Mary and Lucitcha - hope your tests go well and you get some answers.  

Karen


----------



## drew_wymore

It's easier than a colonoscopy ladies. I've had *5* of them. They take on average 5000 images that are strung together to give basically a live view of your entire digestive tract. 

You'll breeze through it and hopefully get the information your docs need.


----------



## NatalieMT

I'm having a capsule endoscopy within the next few weeks, so thankyou everyone for the information. To be honest it sounds so much easier than a colonoscopy - I would not want another one of those at the moment.

My consultant was slightly worried that the pill might get stuck somewhere along the way and says I may need a small bowel follow through beforehand to check but that's not for definite. They might do it anyway and just fish the pill out if anything does go wrong.


----------



## Mary

*Does the Pill Cam show your stomach*

I have been haveing stomach issues as well and had a pill cam for my colon but does it take pictures of your stomach too?


----------



## Colt

No. The Pill Cam does not effectively show your stomach. The camera MIGHT be turned on while it is in your stomach but the stomach is a wrinkly twisted mess and you can't see anything. To see the stomach you need to inflate it fully with pumped in air which requires an upper endoscopy.

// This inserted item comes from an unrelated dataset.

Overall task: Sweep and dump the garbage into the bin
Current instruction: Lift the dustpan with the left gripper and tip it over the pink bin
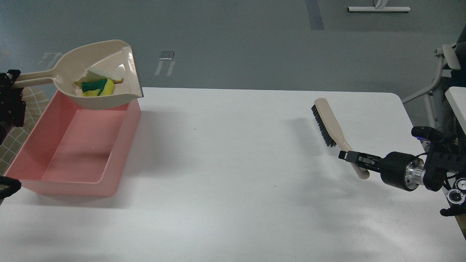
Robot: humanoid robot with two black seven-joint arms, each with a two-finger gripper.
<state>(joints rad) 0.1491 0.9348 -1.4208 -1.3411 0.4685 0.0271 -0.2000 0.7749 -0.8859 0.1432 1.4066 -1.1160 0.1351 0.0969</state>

I had a negative pill cam and then later they did an endoscopy and found inflammation and erosion throughout my stomach and duodenum. My GI wrote off that area because of the pill cam until one of his underlings handed him his ego on a platter. It didn't really matter though. He's too proud to admit it and keeps dismissing it as 'mild gastritis' which is not at all what his own scope report says. He really wanted it to be H. Pylori when he found it and then got pretty miffed when it turned out to be simply chronic inflammation.


----------



## lucitcha

I´m having mine TOMORROW. Doing preps today, with a strictly liquid diet and some manitol at night (I´m expecting a night in the bathroom...).


----------



## drew_wymore

Good luck Luchita and the rest of the folks who are having cams in the next little while. 

Here's a little more info that might help ease any fears you might have.

A short video I made of the camera before I swallowed it.

http://www.youtube.com/watch?v=Bs0rIuXcOfo

I can't find the pics of the sensor harness I took but it's rather bulky but not too bothersome.


----------



## lucitcha

Thanx Drew!


----------



## lucitcha

Hey!
I had my pill cam yesterday... I felt really bad because of the preps (no food/water for 12 hours + a high dose of mannitol). I got dehydrated and had to be put on IV fluids. But the procedure was really a piece of cake. I slept most of the afternoon, tyred after a night in the toilet + dehydration, and came back to the lab to take the equipment off.

I really needed a LARGE shirt, and it really looks like you´re a terrorist or something, the belt that capture the images is huge!

Still waiting to pass the pill, it hasn´t come out yet.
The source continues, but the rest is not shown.